Wheelers Hill is a suburb in Melbourne, Victoria, Australia, 22 km south-east of Melbourne's Central Business District, located within the City of Monash local government area. Wheelers Hill recorded a population of 20,652 at the .

At 152m above sea level it includes one of the highest points in metropolitan Melbourne.

History

Wheelers Hill was almost certainly named after James Wheeler, who was an early settler in the Dandenong area. James came out from Kilbride townland, Cavan, Ireland. James married Ellen Reilly née Glynn in 1848 after the death of her husband, Bernard. There was a five-room house on a creek that went down to the Dandenong Creek not far down the road from the Post Office. James had a disagreement with Joseph Jell about the cutting of trees which led to the lands being surveyed. James sold the land in 1854 and moved to Woodend.
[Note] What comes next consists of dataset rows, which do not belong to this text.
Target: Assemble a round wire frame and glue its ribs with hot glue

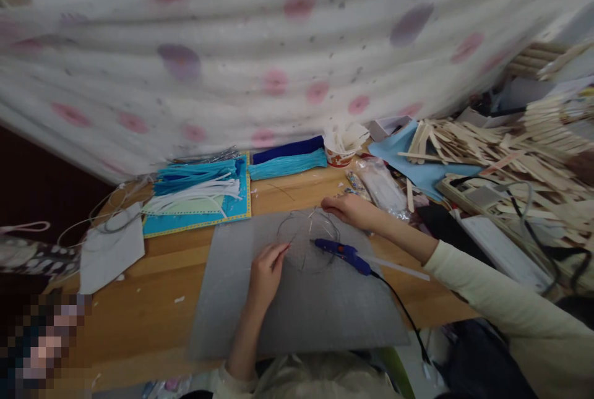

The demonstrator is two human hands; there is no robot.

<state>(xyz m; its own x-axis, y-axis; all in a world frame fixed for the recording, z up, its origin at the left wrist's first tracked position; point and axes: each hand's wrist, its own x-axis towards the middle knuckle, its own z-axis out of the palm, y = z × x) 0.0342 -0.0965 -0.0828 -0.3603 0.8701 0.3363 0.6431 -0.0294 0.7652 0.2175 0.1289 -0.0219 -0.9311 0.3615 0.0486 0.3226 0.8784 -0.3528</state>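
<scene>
A thin wire ring [279, 226] with wires crossing inside it lies on a grey mat [288, 318]. My left hand [269, 269] is at the ring's lower left, fingers pinched on a thin wire end. At the ring's upper right, my right hand [346, 208] has its fingertips closed at the rim; what they grip is too small to make out. A blue glue gun [342, 252] rests on the mat over the ring's right side, its nozzle towards the middle. A translucent glue stick [399, 267] sticks out behind it, and a black cord runs down right.
Blue and white pipe cleaners [199, 176] lie on a blue sheet at the back left. A paper cup [342, 153] stands behind the mat. Wooden sticks [468, 148] and a white power strip [508, 253] are at the right. A white board [111, 250] lies left.
</scene>
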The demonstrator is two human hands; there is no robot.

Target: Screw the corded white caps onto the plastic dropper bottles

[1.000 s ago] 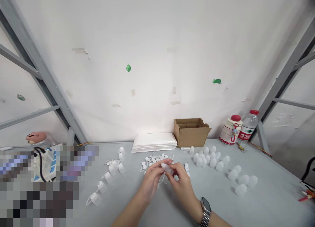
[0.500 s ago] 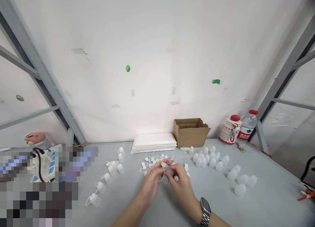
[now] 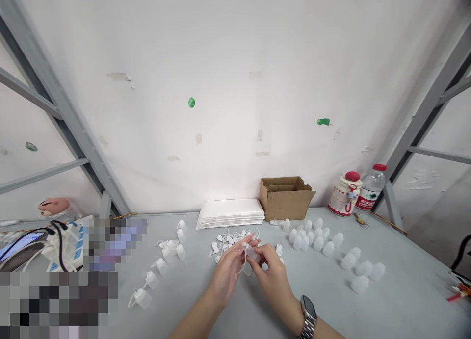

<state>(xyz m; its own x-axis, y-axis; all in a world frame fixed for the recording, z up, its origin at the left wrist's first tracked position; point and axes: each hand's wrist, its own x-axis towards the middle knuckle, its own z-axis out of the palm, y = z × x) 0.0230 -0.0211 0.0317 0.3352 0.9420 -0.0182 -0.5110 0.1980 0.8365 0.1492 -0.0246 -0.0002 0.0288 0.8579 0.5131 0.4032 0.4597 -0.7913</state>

The Wheelers Hill Hotel was a post office and stopping point for farmers before a 6 to 8-hour drive to the city by horse to sell their goods. The Wheelers Mansion was destroyed by a fire in the late 1920s. The house was located somewhere to the south of the Wheelers Hill Library. The Post Office opened on 1 January 1869 but was called Mulgrave until 1888.

Wheelers Hill was the last suburb of the now Monash City Council to be linked up to the electricity grid. This is because, at the time, there was a dispute between the Shire of Mulgrave and the Council of Waverley on whose suburb it was. The main roads in Wheelers Hill were named after landowners and run along the boundaries of old orchards and farms.

In Columbia Park on Jells Road, there are steps and a brick outline indicating where "Bellenden" homestead once stood. This was a solid brick home reportedly built for W.D. Robertson, a retired Melbourne baker. It had a tower which gave a commanding view of the Dandenong Ranges. During World War II, the building was in use as a home for children with infantile paralysis, then known as "spastic" babies. When the mothers were needed to work on the farms left idle by the men who had gone to war, their special-needs babies were cared for at Columbia Park. The house was occupied by a family named Jungwirth post-war and was in ruins by the time V.F.L Park was built nearby.

Today

Wheelers Hill is home to Jells Park, a major recreational facility of over 127 hectares. It contains 9 km of cycle paths and walking tracks which surround a large lake. Wheelers Hill is known for its trees. Parklands make up 31% of the total area of Wheelers Hill.

Secondary Schools
 Wheelers Hill Secondary College 
 Brentwood Secondary College 
Primary Schools
 Wheelers Hill Primary School
 Jells Park Primary School
 Waverley Meadows Primary School
 St. Justin's Parish School
 Brandon Park Primary School
 Good Shepherd Parish School
Private Schools
 Caulfield Grammar School

Sports Clubs

 Notting Hill/Brandon Park Cricket Club is the suburb's leading cricket team.
 Tennis players play at the Wheelers Hill Tennis Club on Sunnybrook Drive.

 Golfers play at the course of the Glen Waverley Golf Club at Waverley Road.

Public Library and Art Gallery

The Monash Gallery of Art  and the Wheelers Hill branch of the Monash Public Library Service  are co-located in a fine building at the corner of Jells Road and Ferntree Gully Road, Wheelers Hill. The architect of the original 1990 Gallery was Harry Seidler. Even though Seidler had designed a further whole cultural precinct beyond the gallery, Seidler's designs for a complete cultural centre were never implemented. Later architects Cox Sanderson Ness designed the adjoining library which has a bay of windows facing a small lake. The Gallery contains a nationally significant collection of Australian photography, of which its permanent collection comprises over 1500 works illustrating the development and evolution of the photographic medium in Australia.

Transport

There are nine bus services that run in or through the vicinity of Wheelers Hill. Two SmartBus services run through the boundaries of the suburb.

Notable people
 Chris Cheney, guitarist and lead vocalist from The Living End went to school in Wheelers Hill, attending the Wheelers Hill Secondary College.

See also
 City of Waverley – Wheelers Hill was previously within this former local government area.